**WHAT YOU NEED TO DO**
Using the listing below, retype only the lines from the line with "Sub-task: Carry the" through the end, both ends included, and exclude the pictures.

[[ DATA SEGMENT open ]]

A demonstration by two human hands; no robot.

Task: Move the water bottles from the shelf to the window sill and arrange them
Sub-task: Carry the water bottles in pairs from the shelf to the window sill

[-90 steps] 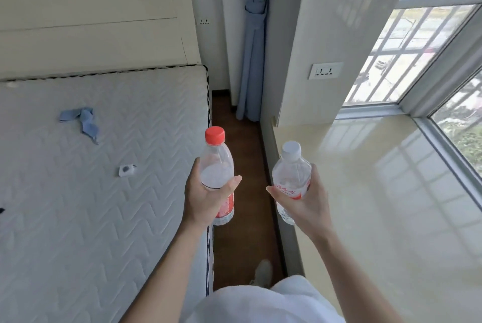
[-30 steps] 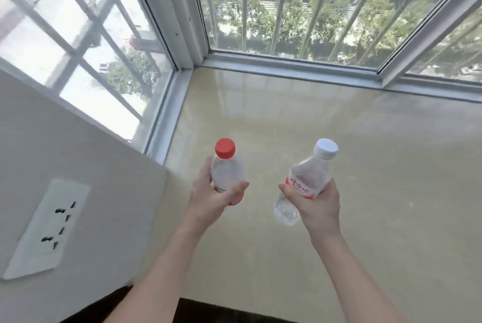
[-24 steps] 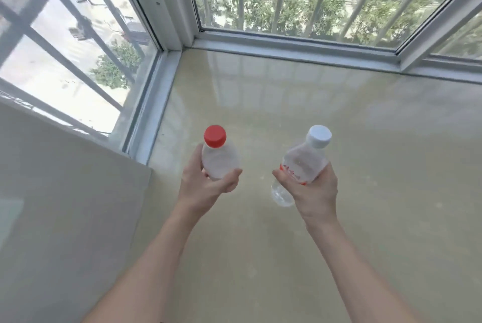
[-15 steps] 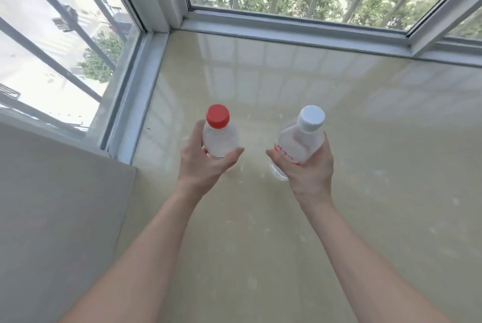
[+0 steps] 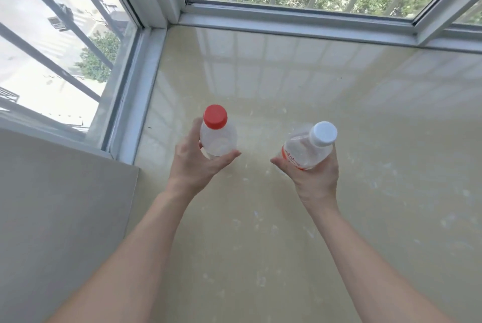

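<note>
Both bottles now farther over the window sill [image 5: 287,82]; left grip [image 5: 198,163] around red-capped bottle [image 5: 217,137]; right grip [image 5: 313,174] around white-capped bottle [image 5: 307,150].

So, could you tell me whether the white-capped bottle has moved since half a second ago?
Yes. The white-capped bottle, in the right hand, has drifted right, away from the sill's left window frame.

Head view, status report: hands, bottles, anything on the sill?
Left hand shut on red-capped bottle. Right hand shut on white-capped bottle, tilted. Both over window sill; nothing in the way.
</note>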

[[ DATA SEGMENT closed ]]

**ANSWER TO THIS EXERCISE**
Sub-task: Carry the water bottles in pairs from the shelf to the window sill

[-90 steps] 
[-30 steps] 
[-24 steps] 
[-15 steps] 
[+0 steps] 

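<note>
Both bottles now farther over the window sill [image 5: 287,82]; left grip [image 5: 198,163] around red-capped bottle [image 5: 217,137]; right grip [image 5: 313,174] around white-capped bottle [image 5: 307,150].

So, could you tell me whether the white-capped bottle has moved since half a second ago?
Yes. The white-capped bottle, in the right hand, has drifted right, away from the sill's left window frame.

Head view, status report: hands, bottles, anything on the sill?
Left hand shut on red-capped bottle. Right hand shut on white-capped bottle, tilted. Both over window sill; nothing in the way.
</note>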

This exercise has now been completed.